Activity: Find the word "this" in the data, then copy each line where it is found.

= = = = = = =

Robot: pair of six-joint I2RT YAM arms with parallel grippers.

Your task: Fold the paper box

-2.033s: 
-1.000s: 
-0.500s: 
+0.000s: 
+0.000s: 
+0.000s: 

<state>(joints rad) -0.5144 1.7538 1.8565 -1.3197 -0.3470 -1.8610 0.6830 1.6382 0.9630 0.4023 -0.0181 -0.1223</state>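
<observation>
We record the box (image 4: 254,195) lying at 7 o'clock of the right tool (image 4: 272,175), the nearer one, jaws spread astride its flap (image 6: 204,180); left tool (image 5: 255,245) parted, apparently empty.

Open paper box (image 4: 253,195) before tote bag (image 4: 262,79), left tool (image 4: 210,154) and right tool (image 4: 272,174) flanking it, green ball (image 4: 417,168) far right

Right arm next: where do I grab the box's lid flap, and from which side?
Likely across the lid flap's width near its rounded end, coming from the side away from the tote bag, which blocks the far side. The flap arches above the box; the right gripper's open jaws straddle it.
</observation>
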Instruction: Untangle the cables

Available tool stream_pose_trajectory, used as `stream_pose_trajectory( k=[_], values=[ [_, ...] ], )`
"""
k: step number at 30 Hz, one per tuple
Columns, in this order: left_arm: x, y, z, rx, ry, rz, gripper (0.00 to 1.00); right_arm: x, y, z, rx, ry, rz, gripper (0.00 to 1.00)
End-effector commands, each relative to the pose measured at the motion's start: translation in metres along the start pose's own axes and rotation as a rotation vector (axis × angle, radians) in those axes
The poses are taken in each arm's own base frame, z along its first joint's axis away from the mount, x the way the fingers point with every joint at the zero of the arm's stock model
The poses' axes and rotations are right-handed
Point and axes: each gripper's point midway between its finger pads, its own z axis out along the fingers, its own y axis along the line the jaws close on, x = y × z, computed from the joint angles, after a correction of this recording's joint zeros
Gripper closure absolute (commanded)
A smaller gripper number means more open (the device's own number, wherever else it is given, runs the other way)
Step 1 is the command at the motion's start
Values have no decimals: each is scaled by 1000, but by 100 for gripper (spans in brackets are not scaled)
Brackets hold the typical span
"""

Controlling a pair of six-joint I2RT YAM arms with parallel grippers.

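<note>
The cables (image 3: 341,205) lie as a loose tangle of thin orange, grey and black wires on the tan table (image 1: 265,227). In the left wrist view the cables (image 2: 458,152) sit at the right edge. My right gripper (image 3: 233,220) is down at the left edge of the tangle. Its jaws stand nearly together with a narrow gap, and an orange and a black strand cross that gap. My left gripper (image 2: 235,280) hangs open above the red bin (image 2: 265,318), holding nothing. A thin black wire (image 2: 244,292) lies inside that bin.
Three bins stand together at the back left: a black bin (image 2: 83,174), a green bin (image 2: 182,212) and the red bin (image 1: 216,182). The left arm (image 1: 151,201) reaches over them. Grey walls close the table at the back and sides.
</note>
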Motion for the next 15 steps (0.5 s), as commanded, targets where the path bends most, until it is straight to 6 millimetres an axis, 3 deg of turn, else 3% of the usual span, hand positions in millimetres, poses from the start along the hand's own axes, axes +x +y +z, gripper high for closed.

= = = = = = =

Finished task:
Columns, in this order: left_arm: x, y, z, rx, ry, rz, gripper (0.00 to 1.00); right_arm: x, y, z, rx, ry, rz, gripper (0.00 to 1.00)
Point and axes: each gripper's point midway between its finger pads, its own z axis out along the fingers, its own y axis along the line the jaws close on, x = y × z, computed from the joint angles, after a correction of this recording's joint zeros

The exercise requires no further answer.